09_1_Iranges_Granges_intro.Rmd

---
title: "9_1_Iranges_GRanges_basics"
author: "JR"
date: "12/8/2020"
output: html_document
editor_options: 
  chunk_output_type: console
---

```{r setup, include=FALSE}
knitr::opts_chunk$set(echo = TRUE)
knitr::opts_chunk$set(echo = TRUE)
library(GenomicRanges)
library(tidyverse)
library(Gviz)
library(IRanges)
source("util/_setup.R")
source("util/intersect_functions.R")
source("util/plotting_functions.R")
```

Goal: to understand the basic usage of Iranges and Granges.
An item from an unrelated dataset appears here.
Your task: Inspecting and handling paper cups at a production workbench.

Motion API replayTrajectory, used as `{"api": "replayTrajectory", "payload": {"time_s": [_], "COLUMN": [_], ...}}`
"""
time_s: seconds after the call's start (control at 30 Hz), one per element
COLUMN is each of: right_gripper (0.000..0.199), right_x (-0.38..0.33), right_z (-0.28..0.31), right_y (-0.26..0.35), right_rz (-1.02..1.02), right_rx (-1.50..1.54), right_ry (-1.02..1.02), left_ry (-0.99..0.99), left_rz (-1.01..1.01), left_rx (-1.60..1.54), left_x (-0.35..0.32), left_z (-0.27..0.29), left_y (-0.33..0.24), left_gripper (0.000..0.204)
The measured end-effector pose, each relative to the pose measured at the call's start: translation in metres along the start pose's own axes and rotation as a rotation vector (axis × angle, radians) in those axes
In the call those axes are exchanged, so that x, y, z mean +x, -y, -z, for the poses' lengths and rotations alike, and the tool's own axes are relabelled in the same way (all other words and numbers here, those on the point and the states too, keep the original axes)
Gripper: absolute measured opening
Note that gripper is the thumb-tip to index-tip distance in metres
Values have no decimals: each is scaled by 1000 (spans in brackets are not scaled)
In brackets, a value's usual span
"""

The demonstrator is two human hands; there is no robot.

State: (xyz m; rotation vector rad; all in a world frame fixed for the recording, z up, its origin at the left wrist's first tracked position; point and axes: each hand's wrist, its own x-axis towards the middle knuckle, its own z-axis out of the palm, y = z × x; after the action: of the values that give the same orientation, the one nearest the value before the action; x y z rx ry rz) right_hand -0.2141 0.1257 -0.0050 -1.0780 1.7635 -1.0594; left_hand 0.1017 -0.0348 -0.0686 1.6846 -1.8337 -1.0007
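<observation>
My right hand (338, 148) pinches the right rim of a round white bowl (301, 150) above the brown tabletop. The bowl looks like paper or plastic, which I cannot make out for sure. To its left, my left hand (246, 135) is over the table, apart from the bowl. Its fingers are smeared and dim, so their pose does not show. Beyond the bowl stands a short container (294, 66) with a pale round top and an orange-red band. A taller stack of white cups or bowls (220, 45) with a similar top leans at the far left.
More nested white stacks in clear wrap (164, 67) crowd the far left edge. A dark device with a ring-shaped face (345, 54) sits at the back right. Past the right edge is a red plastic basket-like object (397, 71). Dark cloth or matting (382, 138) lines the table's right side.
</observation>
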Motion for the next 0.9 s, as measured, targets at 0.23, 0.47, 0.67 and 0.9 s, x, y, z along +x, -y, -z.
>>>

These are core to almost
all analyses we will perform so it's worth taking sometime to review the fundementals.

? Iranges
? GRanges

These two packages both keep track and can be operated on are: 
start
end
width

You really only need two of these to infer the third. In our case the start and stop
could be a long list of the start and stop of all ChiP-peaks for a given DBP.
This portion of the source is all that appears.